:: Assigned task ::
What's needed is an exact copy of all the data below, without pictures.

:: Data block ::

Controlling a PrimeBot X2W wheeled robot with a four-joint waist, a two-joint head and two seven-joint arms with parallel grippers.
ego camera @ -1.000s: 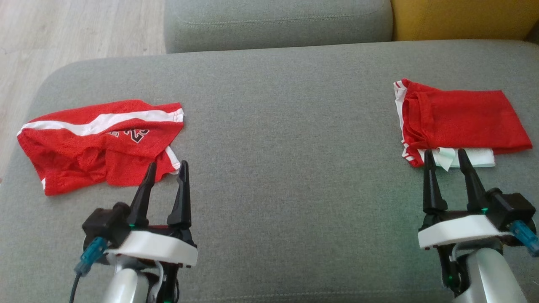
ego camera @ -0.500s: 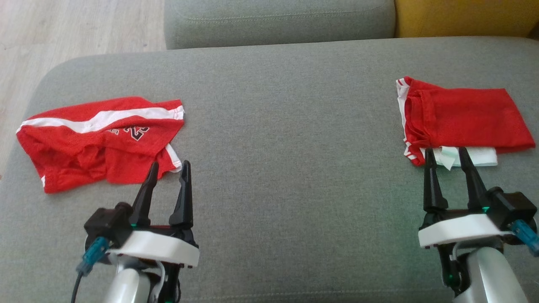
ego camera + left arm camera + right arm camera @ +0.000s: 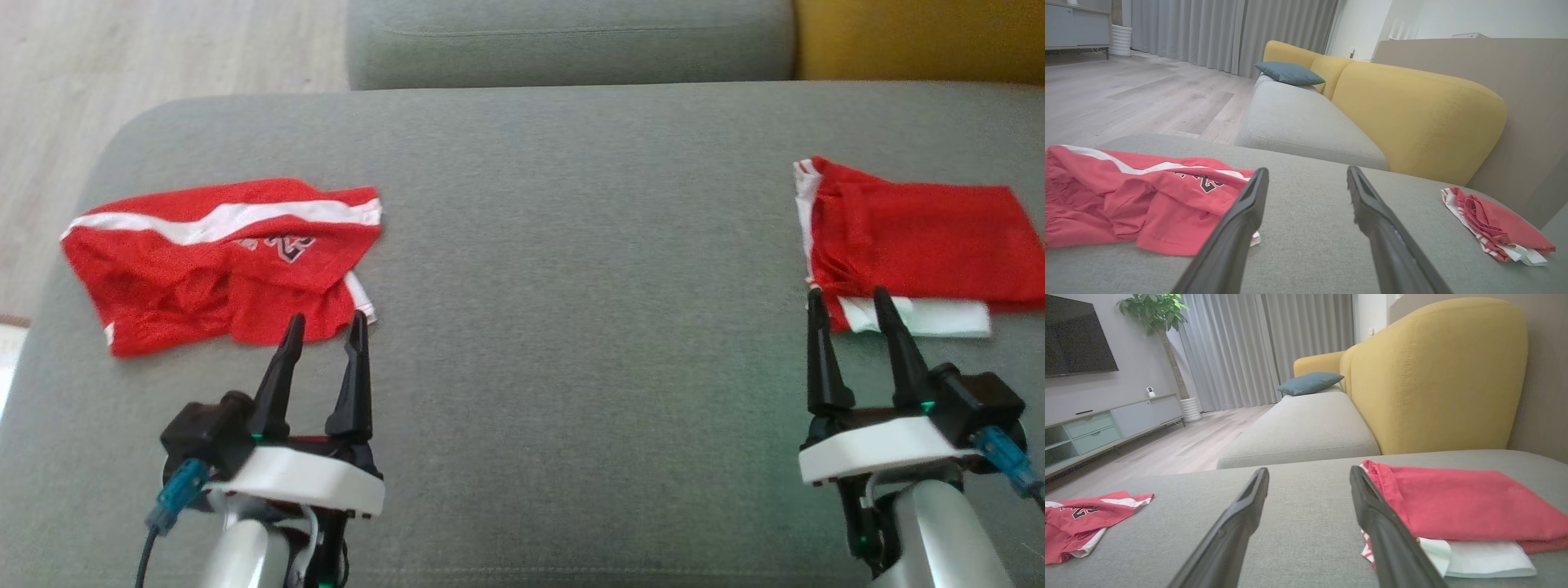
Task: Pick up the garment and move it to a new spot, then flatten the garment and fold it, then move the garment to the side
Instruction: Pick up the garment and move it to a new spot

:: The completed task ::
Controlling a PrimeBot X2W wheeled robot with a four-joint waist, a two-joint head and two seven-joint arms with parallel grippers.
ego camera @ -1.000s: 
ego camera @ -0.500s: 
ego camera + left arm camera + right arm camera @ +0.000s: 
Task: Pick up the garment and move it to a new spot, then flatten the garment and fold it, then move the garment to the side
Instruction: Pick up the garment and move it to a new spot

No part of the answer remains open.